Infecções transmitidas por transfusões
Os avanços nas técnicas de detecção de doenças infecciosas melhoraram
significativamente a segurança transfusional.
Infecções virais como hepatites (B, C, D), HIV, HTLV I/II, CMV, EpsteinBarr, herpesvirus 6 e 8, parvovirus B19, West Nile virus, TTV, SEN-V, Prions
(relacionados às encefalopatias espongiformes transmissíveis – doença de
Creutzfeldt-Jakob e Creutzfeldt-Jakob variante) podem ser transmitidas através da
transfusão de hemocomponentes. Estratégias para detecção associadas ou não à
triagem rigorosa dos doadores corroboram para a redução dos riscos desta
complicação. Estima-se que, hoje, nos EUA, o risco de se transmitir HIV ou HCV
por transfusão de sangue é de 1/1,5 a 2 milhões de transfusões.
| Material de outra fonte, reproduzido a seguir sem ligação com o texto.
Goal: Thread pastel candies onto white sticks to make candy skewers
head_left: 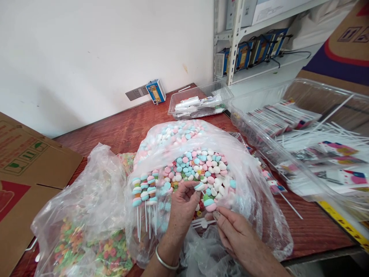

É fundamental a triagem rigorosa dos doadores de sangue e a execução de
testes laboratoriais de alta sensibilidade para selecionar as unidades que podem
ser transfundidas.
Leituras recomendadas
- Blood Transfusion Therapy- A Physician's Handbook , 8th ed. AABB
Press, 2005.
- Transfusion Reactions, 3rd ed. AABB Press, 2007.
- Technical Manual, 5th ed. AABB Press, 2005.